C’est une première dans l’histoire du cinéma marocain. Le film «Night Walk» du réalisateur Aziz Tazi a obtenu une distribution d’Hollywood, via Grindstone Entertainment Group, pour une sortie en salles au printemps 2021 en Amérique du Nord.

C’est le cinéaste lui-même qui a annoncé la nouvelle sur sa page officielle. Il a écrit : «C’est la meilleure nouvelle que j’ai eue depuis longtemps ! Le travail acharné des cinq dernières années est enfin récompensé. Je n’aurais littéralement pas pu espérer un meilleur résultat et merci beaucoup à mes partenaires qui m’ont suivi dans ce parcours et à Gato Scatena pour avoir travaillé sur ce point ! J ‘ai hâte de vous montrer à tous !». Ecrit et réalisé par Aziz Tazi, «Night Walk» a été tourné entre Los Angeles et cinq villes du Maroc (Casablanca, Marrakech, Rabat et Settat). Il réunit en effet de grands noms réputés sur la scène cinématographique internationale.

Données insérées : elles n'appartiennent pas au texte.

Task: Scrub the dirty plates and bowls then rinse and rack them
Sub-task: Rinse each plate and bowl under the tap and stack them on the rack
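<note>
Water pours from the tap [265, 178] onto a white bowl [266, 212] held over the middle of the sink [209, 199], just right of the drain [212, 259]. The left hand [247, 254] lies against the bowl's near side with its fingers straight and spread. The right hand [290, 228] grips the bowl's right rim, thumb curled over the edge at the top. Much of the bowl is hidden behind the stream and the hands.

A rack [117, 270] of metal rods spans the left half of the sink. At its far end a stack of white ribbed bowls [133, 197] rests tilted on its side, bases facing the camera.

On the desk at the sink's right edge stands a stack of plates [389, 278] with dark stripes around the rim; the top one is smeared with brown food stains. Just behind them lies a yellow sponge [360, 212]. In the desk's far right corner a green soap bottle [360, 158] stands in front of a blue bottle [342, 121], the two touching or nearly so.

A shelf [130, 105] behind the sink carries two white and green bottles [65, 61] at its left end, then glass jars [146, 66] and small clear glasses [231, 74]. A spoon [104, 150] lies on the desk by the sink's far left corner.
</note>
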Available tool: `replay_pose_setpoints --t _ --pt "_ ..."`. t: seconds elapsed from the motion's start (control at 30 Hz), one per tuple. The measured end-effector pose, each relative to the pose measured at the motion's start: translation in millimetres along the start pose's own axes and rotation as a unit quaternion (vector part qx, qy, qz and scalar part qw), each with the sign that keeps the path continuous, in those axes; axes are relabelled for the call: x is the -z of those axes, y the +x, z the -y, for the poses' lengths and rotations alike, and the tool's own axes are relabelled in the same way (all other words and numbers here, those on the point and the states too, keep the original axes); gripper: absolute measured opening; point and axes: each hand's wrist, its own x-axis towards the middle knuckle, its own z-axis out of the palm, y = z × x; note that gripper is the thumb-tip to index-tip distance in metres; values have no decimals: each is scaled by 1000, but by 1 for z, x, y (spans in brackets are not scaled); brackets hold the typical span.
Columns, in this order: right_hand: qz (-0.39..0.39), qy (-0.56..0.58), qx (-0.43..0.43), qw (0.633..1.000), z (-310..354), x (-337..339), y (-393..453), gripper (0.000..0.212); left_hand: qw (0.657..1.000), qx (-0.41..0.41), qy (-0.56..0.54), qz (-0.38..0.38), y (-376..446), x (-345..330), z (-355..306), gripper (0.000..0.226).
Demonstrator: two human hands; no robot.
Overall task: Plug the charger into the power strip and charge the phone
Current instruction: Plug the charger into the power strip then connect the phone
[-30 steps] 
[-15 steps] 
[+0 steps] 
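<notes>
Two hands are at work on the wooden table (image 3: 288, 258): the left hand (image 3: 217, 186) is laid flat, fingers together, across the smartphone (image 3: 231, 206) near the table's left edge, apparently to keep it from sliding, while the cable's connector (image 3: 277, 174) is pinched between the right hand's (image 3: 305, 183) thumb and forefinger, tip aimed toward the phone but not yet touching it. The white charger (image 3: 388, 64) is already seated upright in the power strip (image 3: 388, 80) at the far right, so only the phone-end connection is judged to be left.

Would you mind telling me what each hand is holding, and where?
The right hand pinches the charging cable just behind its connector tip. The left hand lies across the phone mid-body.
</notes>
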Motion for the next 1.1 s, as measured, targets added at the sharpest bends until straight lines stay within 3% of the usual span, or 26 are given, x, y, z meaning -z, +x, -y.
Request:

On y trouve les Américains Sean Stone (fils du réalisateur trois fois oscarisé Oliver Stone), Tiny Lister et la légende du rap français La Fouine. Ce long métrage met également en vedette l’acteur nominé aux Oscars Eric Roberts, Sarah Alami, Ricco Ross, Richard Tyson, Louis Mandylor et Patrick Kilpatrick. Ce film relate l’histoire d’amour entre un jeune américain, Frank, et une fille arabe, Sarah, qui va brutalement s’arrêter suite à l’assassinat de la fille dans de sombres circonstances. «Inculpé de meurtre, Frank est extradé aux Etats-Unis pour y purger sa peine. Il fera alors connaissance dans le milieu carcéral avec un groupe de détenus musulmans qui vont l’aider à prouver son innocence». Il faut dire que le film aborde beaucoup de problématiques actuelles comme l’islamophobie, la corruption, la rencontre des civilisations entre l’Occident et l’Orient. «Je veux transmettre un message d’ouverture et de tolérance. J’invite tout le monde à engager une conversation justement à travers ce film parce qu’on voit souvent même la représentation des Arabes et des musulmans dans la culture du cinéma américain.